Emery School District School Board incumbent Cruz Vargas announced this week he is moving out of Emeryville and will not seek another term on the Board, marking the end of a pugnacious career for the school board firebrand and his style of imprudent politics that has emblematized the last few years at Emery.  The vacating Cruz Vargas likely puts to an end his signature albeit disputatious policy idea for Emery; putting Emeryville police officers in the schools



 The announcement by Mr Vargas surprised veteran school board watchers who noted the quixotic and brash former Board President had been riding what seemed to be a recent comeback after a public drubbing when his colleagues stripped him of his presidency in 2018.  

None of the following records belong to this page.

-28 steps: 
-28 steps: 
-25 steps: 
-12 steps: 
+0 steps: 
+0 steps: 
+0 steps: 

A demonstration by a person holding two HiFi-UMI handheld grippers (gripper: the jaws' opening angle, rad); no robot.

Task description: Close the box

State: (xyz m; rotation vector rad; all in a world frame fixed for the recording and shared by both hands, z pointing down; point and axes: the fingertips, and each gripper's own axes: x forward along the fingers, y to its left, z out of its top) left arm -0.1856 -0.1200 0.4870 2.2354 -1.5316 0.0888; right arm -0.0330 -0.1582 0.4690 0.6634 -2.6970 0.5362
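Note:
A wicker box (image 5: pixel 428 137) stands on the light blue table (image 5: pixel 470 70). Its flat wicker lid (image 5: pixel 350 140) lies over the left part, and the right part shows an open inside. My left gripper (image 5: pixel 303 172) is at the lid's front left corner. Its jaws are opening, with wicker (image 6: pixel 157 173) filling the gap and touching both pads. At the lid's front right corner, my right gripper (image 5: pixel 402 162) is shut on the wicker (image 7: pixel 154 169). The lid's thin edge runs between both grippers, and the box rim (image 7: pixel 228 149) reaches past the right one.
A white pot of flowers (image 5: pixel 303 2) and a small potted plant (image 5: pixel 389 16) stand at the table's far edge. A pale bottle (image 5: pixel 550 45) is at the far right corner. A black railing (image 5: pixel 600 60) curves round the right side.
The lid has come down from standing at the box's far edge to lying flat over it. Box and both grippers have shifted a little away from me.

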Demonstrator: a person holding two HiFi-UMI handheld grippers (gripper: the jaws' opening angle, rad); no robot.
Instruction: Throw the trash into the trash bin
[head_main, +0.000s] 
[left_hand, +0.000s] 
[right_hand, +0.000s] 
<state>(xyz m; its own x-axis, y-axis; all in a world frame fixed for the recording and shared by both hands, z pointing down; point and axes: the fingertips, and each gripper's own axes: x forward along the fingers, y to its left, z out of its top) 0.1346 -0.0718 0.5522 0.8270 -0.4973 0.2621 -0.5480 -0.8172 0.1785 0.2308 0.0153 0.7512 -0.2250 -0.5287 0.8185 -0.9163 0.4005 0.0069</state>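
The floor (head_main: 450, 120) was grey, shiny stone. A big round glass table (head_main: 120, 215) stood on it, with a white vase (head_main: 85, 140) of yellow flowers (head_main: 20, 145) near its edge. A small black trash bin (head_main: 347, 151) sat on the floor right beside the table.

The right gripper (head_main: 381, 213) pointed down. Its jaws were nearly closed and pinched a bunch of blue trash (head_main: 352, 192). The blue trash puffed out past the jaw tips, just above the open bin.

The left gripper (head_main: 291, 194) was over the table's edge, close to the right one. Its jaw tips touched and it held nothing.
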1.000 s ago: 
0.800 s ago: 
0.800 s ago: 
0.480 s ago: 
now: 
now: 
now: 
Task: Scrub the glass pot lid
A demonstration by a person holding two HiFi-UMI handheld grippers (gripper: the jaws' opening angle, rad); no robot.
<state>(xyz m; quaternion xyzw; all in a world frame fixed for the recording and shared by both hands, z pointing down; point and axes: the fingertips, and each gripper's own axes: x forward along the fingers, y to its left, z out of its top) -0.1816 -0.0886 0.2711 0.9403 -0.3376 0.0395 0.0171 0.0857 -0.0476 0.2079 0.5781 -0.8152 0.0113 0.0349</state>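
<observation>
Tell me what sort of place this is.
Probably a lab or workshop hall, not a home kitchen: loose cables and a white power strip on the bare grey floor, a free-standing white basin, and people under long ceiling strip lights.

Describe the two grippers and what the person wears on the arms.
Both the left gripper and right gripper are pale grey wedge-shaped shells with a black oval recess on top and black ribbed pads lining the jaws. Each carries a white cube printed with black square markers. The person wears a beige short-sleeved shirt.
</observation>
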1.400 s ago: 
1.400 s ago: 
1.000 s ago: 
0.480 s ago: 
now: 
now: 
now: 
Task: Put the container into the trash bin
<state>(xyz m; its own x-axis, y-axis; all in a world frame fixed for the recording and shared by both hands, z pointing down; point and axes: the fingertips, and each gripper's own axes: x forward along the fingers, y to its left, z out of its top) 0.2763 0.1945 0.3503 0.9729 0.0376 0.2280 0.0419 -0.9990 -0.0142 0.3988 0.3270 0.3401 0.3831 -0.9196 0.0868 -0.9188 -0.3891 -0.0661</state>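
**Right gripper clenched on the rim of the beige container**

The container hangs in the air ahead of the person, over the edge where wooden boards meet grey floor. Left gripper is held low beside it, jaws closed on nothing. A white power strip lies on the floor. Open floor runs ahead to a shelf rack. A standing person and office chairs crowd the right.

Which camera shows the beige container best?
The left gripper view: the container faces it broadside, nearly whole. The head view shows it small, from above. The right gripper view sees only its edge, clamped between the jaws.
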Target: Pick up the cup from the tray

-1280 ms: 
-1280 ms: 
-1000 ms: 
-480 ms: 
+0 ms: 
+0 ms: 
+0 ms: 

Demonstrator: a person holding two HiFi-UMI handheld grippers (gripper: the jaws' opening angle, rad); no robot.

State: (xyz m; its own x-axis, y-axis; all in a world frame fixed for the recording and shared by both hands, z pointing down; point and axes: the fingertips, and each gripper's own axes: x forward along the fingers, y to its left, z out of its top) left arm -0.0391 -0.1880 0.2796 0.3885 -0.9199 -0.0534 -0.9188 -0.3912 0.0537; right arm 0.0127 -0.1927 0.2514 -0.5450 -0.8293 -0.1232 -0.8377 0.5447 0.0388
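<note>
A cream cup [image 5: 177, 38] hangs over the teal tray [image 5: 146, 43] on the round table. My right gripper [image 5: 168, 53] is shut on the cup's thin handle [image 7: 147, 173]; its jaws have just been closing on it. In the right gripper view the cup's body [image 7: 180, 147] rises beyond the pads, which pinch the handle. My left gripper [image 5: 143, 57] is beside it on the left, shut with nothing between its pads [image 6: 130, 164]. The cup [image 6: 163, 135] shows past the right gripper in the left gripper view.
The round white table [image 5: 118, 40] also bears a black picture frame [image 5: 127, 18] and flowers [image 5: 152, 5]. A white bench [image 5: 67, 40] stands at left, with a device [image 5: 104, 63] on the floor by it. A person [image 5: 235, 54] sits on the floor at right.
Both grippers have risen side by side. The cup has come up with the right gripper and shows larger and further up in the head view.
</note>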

Board member Vargas had been arguing that there is a systemic discipline problem and a lack of order among children in Emery schools that only the stationing of police officers can quell.  Such officers, controversial but used in some school districts, are referred to as School Resources Officers (SRO).  There have been studies linking school districts with SROs to greater expulsions and even imprisonment of students.

Mr Vargas made his mark battling the City Council, leading the charge to sever ties between Emery and City Hall after several dust ups between the ‘Vargas faction’ on the Board and the Council members.  The two governmental agencies are contractually bound in their running of the Emeryville Center of Community Life, the joint schools/community center campus completed in 2017.  The two bodies formed a collegial bond in the City/School Committee charged with running the ECCL, that became a battleground subsequent to Mr Vargas’ election to the Board.  The open rancor came to a head when Mr Vargas took on Council member John Bauters over the ‘police in the schools’ idea.  After Mr Bauters delivered arguably the most impassioned and forceful speech ever delivered by an Emeryville pol, Mr Vargas retreated, swearing to go around the Council and take his police idea directly to the people.

Councilman John Bauters
wearing his 'schools not prisons' T shirt, 
volunteering at an ECAP event. 
Foil to Board Member Vargas.

The retiring of Cruz Vargas leaves current Board President, Brynnda Collins as the sole supporter on a five member board of the Vargas police in Emery schools idea.

In the wake of the nation wide paradigm shift following the police murder of George Floyd in Minneapolis, it would seem Board member Vargas’ police in the schools idea is on the wrong side of history.  Many, Mr Bauters among them, have noted how police in schools especially those with large populations of black and brown children like Emery, tend to criminalize normal children's behavior.  It’s been widely criticized as part of the so called ‘schools to prison pipeline’ for minority children.

The withdraw by Mr Vargas incidentally leaves the three seat school board race without an incumbent and automatically adds another week for would be applicants to submit their paperwork says the Alameda County Registrar of Voters.

2 comments:

  1. Brynnda Collins is in favor of police in the schools? How do you know that?

    ReplyDelete
    Replies
    1. She has publicly said she supports it, from the School Board dais.